*Required action*: Present the following data again exactly as it is shown.
[Data segment]
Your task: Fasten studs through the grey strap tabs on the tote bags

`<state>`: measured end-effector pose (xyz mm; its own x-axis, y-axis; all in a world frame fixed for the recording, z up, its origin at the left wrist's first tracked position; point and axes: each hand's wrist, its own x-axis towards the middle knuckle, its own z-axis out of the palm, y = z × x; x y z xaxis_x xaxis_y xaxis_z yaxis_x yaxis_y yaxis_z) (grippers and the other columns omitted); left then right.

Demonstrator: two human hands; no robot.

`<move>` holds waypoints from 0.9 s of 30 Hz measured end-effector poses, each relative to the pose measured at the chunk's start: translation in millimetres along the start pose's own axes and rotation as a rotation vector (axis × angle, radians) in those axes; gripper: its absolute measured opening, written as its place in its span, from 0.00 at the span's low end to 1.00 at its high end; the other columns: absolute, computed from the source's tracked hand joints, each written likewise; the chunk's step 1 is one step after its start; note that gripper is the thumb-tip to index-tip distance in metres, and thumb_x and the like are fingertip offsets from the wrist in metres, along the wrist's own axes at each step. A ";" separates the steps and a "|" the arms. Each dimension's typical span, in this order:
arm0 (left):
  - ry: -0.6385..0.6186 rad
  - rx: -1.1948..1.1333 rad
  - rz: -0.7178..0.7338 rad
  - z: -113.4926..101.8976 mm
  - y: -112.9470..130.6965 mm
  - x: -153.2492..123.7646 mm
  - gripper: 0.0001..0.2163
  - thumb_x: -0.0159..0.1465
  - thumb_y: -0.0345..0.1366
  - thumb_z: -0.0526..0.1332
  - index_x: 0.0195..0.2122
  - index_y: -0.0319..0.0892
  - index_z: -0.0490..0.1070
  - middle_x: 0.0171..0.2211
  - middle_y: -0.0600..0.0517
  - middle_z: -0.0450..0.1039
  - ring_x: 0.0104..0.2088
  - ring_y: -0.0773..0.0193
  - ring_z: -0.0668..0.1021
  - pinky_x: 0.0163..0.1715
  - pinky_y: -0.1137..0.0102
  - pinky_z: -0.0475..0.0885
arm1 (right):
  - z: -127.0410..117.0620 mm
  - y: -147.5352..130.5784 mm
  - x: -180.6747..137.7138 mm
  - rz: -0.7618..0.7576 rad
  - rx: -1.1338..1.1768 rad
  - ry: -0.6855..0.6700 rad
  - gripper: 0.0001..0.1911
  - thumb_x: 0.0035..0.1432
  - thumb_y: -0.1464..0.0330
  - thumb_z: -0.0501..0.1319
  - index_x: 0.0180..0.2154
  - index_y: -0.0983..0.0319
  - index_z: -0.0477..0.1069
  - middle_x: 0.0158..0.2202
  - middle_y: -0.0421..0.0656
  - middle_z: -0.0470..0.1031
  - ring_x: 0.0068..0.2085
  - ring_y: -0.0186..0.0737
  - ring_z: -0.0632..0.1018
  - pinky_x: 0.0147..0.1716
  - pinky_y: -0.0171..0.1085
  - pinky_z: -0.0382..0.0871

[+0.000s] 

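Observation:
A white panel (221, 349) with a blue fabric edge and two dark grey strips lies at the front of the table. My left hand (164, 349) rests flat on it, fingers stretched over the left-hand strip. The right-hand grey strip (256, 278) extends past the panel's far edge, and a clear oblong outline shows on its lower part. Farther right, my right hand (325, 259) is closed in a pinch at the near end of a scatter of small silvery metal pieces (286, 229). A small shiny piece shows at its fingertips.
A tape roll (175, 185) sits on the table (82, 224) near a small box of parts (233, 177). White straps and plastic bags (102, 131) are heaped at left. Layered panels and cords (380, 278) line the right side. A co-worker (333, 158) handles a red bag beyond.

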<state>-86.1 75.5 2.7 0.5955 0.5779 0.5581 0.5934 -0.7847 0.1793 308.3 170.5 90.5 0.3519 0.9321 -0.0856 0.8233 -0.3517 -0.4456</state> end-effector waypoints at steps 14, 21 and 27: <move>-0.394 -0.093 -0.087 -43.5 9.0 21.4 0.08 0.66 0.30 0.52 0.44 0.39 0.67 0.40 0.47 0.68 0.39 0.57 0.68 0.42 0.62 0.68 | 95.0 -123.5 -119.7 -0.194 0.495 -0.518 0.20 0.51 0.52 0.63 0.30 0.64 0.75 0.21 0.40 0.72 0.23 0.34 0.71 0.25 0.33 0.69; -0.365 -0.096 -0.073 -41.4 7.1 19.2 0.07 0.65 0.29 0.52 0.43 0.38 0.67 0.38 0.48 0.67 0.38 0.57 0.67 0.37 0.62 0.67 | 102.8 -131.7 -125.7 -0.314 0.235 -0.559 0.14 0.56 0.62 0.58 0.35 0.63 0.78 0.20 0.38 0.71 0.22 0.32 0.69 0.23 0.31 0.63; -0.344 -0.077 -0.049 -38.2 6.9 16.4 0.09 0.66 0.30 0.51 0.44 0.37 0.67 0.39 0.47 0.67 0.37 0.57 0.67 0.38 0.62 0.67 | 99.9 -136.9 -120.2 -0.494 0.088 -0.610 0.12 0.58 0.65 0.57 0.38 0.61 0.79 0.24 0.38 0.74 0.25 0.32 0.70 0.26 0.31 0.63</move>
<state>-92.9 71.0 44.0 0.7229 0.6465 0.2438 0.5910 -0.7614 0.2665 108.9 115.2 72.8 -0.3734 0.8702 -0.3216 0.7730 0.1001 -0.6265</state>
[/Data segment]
*Your solution*:
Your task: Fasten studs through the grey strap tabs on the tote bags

`<state>`: measured end-effector pose (xyz mm; its own x-axis, y-axis; all in a world frame fixed for the recording, z up, its origin at the left wrist's first tracked position; point and axes: each hand's wrist, its own x-axis towards the middle knuckle, its own z-axis out of the palm, y = z × x; x y z xaxis_x xaxis_y xaxis_z yaxis_x yaxis_y yaxis_z) (grippers and the other columns omitted); left then right.

Demonstrator: two human hands; no robot.

`<move>` holds waypoints from 0.9 s of 30 Hz measured end-effector poses, each relative to the pose measured at the chunk's start: translation in millimetres along the start pose's own axes and rotation as a rotation vector (axis × angle, radians) in those axes; gripper: its absolute measured opening, written as its place in its span, from 0.00 at the span's low end to 1.00 at its high end; the other columns: absolute, computed from the source's tracked hand joints, each written likewise; the chunk's step 1 is one step after its start; note that gripper is the thumb-tip to index-tip distance in metres, and thumb_x and the like are fingertip offsets from the wrist in metres, along the wrist's own axes at each step. A ";" separates the steps and a "|" the arms. Each dimension's typical span, in this order:
arm0 (left):
  - ry: -0.6385..0.6186 rad
  - rx: -1.1948..1.1333 rad
  - rz: -0.7178..0.7338 rad
  - z: -113.4926..101.8976 mm
  - y: -112.9470..130.6965 mm
  - x: -153.2492..123.7646 mm
  - gripper: 0.0001..0.2163
  - thumb_x: -0.0159..0.1465
  - thumb_y: -0.0345..0.1366
  - thumb_z: -0.0526..0.1332
  - index_x: 0.0195..0.2122
  - index_y: -0.0319..0.0892
  - index_z: -0.0490..0.1070
  - middle_x: 0.0171..0.2211
  - middle_y: -0.0600..0.0517
  - middle_z: -0.0450..0.1039
  - ring_x: 0.0104..0.2088
  - ring_y: -0.0773..0.0193
  - ring_z: -0.0668..0.1021
  - pinky_x: 0.0163..0.1715
  - pinky_y: -0.1137..0.0102
  - pinky_z: -0.0475..0.0885
arm1 (right):
  - z: -127.0410..117.0620 mm
  - y: -147.5352..130.5784 mm
  - x: -180.6747..137.7138 mm
  - rz: -0.7618..0.7576 rad
  - rx: -1.1338..1.1768 rad
  - ry: -0.6855..0.6700 rad
  - gripper: 0.0001..0.1911
  - thumb_x: 0.0035..0.1432
  - thumb_y: -0.1464..0.0330
  - thumb_z: -0.0501..0.1319
  - index_x: 0.0180..0.2154
  - index_y: -0.0983..0.0319
  - index_z: -0.0477..0.1069
  - middle_x: 0.0158..0.2202
  - middle_y: -0.0421..0.0656
  - middle_z: -0.0470..0.1031
  - ring_x: 0.0068..0.2085
  - ring_y: -0.0186..0.0737
  - ring_z: -0.0632..0.1018
  - pinky_x: 0.0147..0.1716
  - pinky_y: -0.0171..0.1085
  - pinky_z: -0.0382..0.0871

[+0.000s] 

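Observation:
A white panel (221, 349) with a blue fabric edge and two dark grey strips lies at the front of the table. My left hand (164, 349) rests flat on it, fingers stretched over the left-hand strip. The right-hand grey strip (256, 278) extends past the panel's far edge, and a clear oblong outline shows on its lower part. Farther right, my right hand (325, 259) is closed in a pinch at the near end of a scatter of small silvery metal pieces (286, 229). A small shiny piece shows at its fingertips.
A tape roll (175, 185) sits on the table (82, 224) near a small box of parts (233, 177). White straps and plastic bags (102, 131) are heaped at left. Layered panels and cords (380, 278) line the right side. A co-worker (333, 158) handles a red bag beyond.
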
<state>-86.1 75.5 2.7 0.5955 0.5779 0.5581 0.5934 -0.7847 0.1793 308.3 170.5 90.5 0.3519 0.9321 -0.0856 0.8233 -0.3517 -0.4456</state> end-effector waypoints at steps 14, 21 and 27: <move>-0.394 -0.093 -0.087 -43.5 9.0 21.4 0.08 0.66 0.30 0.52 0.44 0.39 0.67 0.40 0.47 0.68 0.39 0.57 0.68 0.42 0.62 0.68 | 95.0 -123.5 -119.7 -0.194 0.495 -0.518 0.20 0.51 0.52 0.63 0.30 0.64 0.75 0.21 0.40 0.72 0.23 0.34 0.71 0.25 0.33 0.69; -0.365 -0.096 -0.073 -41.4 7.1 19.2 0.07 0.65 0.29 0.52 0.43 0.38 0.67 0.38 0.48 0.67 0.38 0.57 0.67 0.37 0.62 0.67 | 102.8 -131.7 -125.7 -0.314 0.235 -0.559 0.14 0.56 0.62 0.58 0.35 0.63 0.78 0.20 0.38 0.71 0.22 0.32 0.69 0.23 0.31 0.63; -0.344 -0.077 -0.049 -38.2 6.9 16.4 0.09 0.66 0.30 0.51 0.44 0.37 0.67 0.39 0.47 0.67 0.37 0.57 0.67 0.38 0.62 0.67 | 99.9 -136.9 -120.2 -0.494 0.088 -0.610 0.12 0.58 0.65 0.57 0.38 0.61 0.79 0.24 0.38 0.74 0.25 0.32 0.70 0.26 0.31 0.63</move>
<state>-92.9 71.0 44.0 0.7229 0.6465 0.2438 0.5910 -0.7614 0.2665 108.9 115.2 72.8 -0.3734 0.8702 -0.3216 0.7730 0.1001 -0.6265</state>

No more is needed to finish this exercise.